Tuesday, February 21, 2006

Passing, Visibility, and Privilege










I've been thinking a lot about passing, privilege, and visibility lately. I was just re-reading Cal Montgomery's presentation from the Queer Disability Conference in 2002 from the panel (In)Visibility, Recognition, and Marginalization: Queers with Non-apparent Disabilities titled
Tangled in the Disability Cloak. It reminded me of Eli Clare's essay "Flirting with You: Some Notes on Isolation and Connection" from:


is the second book, also by Clare, which also begins to dive into these questions. If you're new to queer/trans and postmodern identity thinking, it's a poetic and engaging place to begin.

Here are some of the personal questions I've encountered regarding passing, visibility, and privilege. They really are questions, although some of them sound a bit like complaints, I'm more perplexed than bothered (although I am bothered by the inequalities and oppressions that cause people to experience the need to justify or assert identities versus stereotypes or prejudices) :
-What does it mean to pass as a man (particularly a white middle class man)
when I identify as genderqueer?
-When I'm read as a woman, why do I get annoyed if I identify as genderqueer and passing as a man isn't my goal?
-I often am read as a gay man, but I don't identify as either gay or a man, although I do identify as a queer transguy. Why are people intent on simplifying my identity wrongly when I correct people who should know better?
-What are the advantages and disadvantages to passing as neurotypical?
Aspergers is rarely read as autism, more likely misread as cognitive disability, typical anxiety/nervousness, oddness, coldness, or other misreadings--when passing as neurotypical, I find I'm more likely to be misread than not.
-What does autistic visibility even look like? Is being out verbally really visibility?
-What does it mean to be read as cognitively disabled when I'm not, and how do I use intellectual/educational privilege to deny this when it occurs?
-In using an insulin pump, diabetes is more visible than without, but less impairment-causing.
So according to the Social Model of disability, it's then more socially disabling to use an insulin pump and be more healthy than to not and be less visibly disabled.
-I often am read as a gay man, but I don't identify as either gay or a man, although I do identify as a queer transguy. Why are people intent on simplifying my identity wrongly when I correct people who should know better?
-If I actually manage to be perceived as I see myself in disability, then why is it that sexual identity or gender identity (or race, class, profession, religion, etc.) is considered to be even less complex than it was by itself? For example, all autistic people are assumed to be asexual (or occasionally hypersexual), but always in a straight way. And despite the theories and evidence that nonstandard gender identities are prevalent in people with autism/cousins, there is almost nothing written about it? (Perhaps we can blame ABA for brainwashing "proper" gender behaviors).

Of course, there are several interlocking answers to the rhetorical questions:
-Internalized and external oppression
-De-sexing of people with disabilities
-Medical/charity model of disability
-Pathologization of gender variance
-Homophobia, heterosexism, and transphobia
-Oversimplifications in modernity/modernism clashing with postmodern realities/identities

But this just leads me to deeper questions:

  • Why is passing so complex?
  • What do we loose by passing?
  • Why is invisibility desirable in some circumstances (such as when one wants to pass), but generally negative in being erased?
  • What is the price of misrecognition?
  • Borrowed privilege is different than typical privilege, and can both be something we're more aware of from contrast, yet can be less willing to question publicly if trying to pass.
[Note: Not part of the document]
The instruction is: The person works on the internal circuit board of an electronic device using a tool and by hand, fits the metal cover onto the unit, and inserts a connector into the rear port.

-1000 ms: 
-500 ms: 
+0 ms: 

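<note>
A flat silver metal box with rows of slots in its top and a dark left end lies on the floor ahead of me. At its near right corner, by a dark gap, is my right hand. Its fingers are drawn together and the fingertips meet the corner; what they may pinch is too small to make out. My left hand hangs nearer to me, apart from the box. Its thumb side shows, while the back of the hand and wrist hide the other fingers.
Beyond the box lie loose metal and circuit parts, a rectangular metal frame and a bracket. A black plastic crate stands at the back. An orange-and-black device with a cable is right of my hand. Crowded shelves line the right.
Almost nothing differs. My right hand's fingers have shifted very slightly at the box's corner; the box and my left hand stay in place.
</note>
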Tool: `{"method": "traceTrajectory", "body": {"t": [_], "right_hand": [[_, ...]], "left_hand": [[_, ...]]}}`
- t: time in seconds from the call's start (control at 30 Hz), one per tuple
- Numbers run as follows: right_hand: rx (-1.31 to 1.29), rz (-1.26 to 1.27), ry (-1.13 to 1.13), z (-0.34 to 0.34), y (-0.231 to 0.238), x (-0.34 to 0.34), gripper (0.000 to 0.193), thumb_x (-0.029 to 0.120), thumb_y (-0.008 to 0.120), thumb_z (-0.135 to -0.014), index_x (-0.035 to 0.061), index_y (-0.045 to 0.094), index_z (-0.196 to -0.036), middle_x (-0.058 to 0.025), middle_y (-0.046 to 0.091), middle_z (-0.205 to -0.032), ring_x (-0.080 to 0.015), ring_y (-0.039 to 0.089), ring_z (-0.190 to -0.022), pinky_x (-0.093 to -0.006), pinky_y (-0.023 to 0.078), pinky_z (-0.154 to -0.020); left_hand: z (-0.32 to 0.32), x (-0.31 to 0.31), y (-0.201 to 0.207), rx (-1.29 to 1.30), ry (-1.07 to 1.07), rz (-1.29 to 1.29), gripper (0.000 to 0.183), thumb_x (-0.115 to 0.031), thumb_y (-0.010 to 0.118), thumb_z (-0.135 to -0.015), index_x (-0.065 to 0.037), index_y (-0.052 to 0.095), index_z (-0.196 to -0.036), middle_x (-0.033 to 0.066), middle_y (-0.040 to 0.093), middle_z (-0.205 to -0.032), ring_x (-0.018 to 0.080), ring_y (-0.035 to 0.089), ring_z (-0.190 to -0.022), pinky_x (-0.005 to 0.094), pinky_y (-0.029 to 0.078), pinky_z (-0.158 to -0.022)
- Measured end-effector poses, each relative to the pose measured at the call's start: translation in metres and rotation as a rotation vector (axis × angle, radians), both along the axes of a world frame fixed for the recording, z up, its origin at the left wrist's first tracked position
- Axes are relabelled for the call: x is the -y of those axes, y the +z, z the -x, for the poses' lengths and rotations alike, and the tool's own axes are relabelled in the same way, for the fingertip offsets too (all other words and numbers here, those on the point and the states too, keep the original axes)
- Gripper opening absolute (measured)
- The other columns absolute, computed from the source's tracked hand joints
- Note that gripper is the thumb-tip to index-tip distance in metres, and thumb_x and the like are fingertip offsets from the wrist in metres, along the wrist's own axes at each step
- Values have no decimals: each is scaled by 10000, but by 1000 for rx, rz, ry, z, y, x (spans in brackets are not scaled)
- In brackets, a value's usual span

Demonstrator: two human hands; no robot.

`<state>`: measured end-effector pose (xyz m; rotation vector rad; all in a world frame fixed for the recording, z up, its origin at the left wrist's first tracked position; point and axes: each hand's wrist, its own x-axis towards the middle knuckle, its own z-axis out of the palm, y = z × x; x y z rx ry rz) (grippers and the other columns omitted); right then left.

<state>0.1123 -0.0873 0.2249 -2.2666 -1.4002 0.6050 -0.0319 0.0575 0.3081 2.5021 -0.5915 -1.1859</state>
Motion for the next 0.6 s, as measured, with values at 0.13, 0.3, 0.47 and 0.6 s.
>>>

How does one responsibly use borrowed privilege, and does that necessarily mean not passing?

  • Being out, transferring power to those with less assumed privilege, and questioning privilege are the two ways I've found the best to struggle publicly with these questions. Yet, in doing so, it means that I spend far more time explaining myself than would be ideal. Explaining one aspect of yourself everywhere you go is a hassle, explaining 5 parts of your identity is impossible. Perhaps I'm getting lost in the detail-orientation of my autistic brain. Or perhaps I'm getting mucked up in postmodern identity questions. Both ways, it is interesting how these questions keep coming up in disability, gender, and sexuality discussions...Perhaps these questions are key in figuring out how to be real people in real communities.